CESENA. Le reliquie di Bernadette, la santa di Lourdes, hanno iniziato ieri un nuovo tour in Italia. E saranno i Diocesi a Cesena tra il 10 ed il 14 maggio. I dettagli dell’esposizione e della presenza diocesana della reliquia devono ancora essere resi noti. Le date sono invece state ufficializzate ad inizio tour dal cappellano italiano di Lourdes, padre Nicola Ventriglia, che accompagna la teca nella sua strada in Italia.
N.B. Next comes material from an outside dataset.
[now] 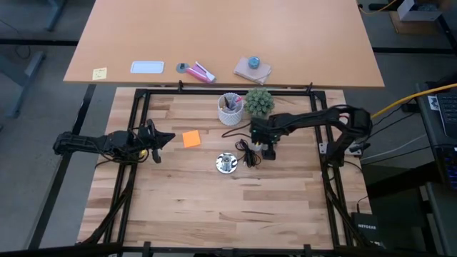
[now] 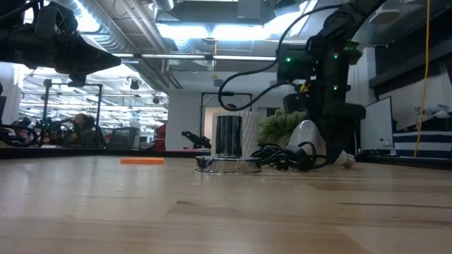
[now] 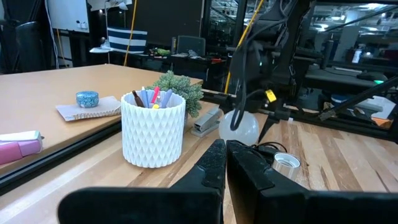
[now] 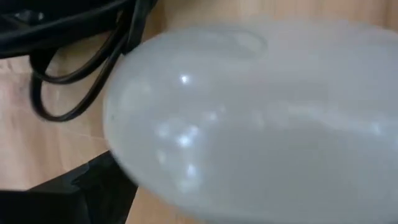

La pastorella diventata santa

In occasione dei 175 anni dalla nascita e dei 140 dalla morte della pastorella francese, alla quale apparve per la prima volta la Madonna il 1° febbraio 1858, fino a fine agosto, 33 diocesi si alterneranno nell’esposizione e venerazione delle reliquie della veggente.
Quando avvenne la prima apparizione alla rupe di Massabielle, sui Pirenei francesi, Bernadette aveva 14 anni. A lei, povera e analfabeta, appare più volte la «Signora» in quello che sarebbe diventato un centro di culto mariano fra i più importanti della storia. Subì numerosi interrogatori ufficiali perché sospettata di impostura e tenne testa a tutti con tenacia. Si rifugiò a Saint-Gildard, casa madre della Congregazione delle Suore della Carità di Nevers, dove morì a 35 anni. Pio XI la proclamò santa nel 1933.

Due tappe in Regione

La reliquia è arrivata due giorni fa all’aeroporto di Orio al Serio, su un volo partito da Lourdes, le reliquie di Santa Bernadette Soubirous.
Da qui sono state poi trasferite via terra alla Diocesi di Alessandria, dove è iniziato il pellegrinaggio italiano. Cesena sarà la seconda di due tappe regionali. Dal 10 al 14 di maggio. L’unica altra diocesi regionale ad ospitarle sarà Modena – Nonantola, tra una manciata di giorni. Per celebrarne il 175° anniversario della nascita ed il 140° della morte è stato scelto il tema «Beati i poveri». I trascurabili, gli ultimi, com’era Bernadette quattordicenne, che però fu vista dalla Madre di Dio.

A Lourdes

Anche per questo il Santuario dove oggi si fa memoria di quelle 18 apparizioni del 1858 viene percepito da allora come un approdo dove malati e feriti dalla vita sono sicuri di essere aspettati e guardati come creature, “ospedale da campo” com’è la Chiesa, dove gli ultimi diventano pietre angolari. Per quest’anno speciale il Santuario ha voluto rendere più accessibile ai pellegrini il cammino che porta da Lourdes al villaggio di Bartrès, dove i mugnai caduti in miseria Soubirous vivevano; e ha promosso il pellegrinaggio europeo delle reliquie di Bernadette. «Il vero mistero di Lourdes è Bernadette» indicava il mariologo padre René Laurentin, che al profilo della Soubirous aveva dedicato due documentate monografie studiandone le lettere, scritte per obbedienza dopo i fatti, dalla guardiana di pecore, poi religiosa, che era stata analfabeta per i primi vent’anni della sua vita. Laurentin indagò gli scritti dell’umile, trasparente e allo stesso tempo intraducibile interlocutrice dell’Immacolata. Canonizzata non per essere stata prediletta dalle visite della Madre di Dio, ma per il modo in cui seppe rispondere, segnando un cammino da seguire per ogni credente.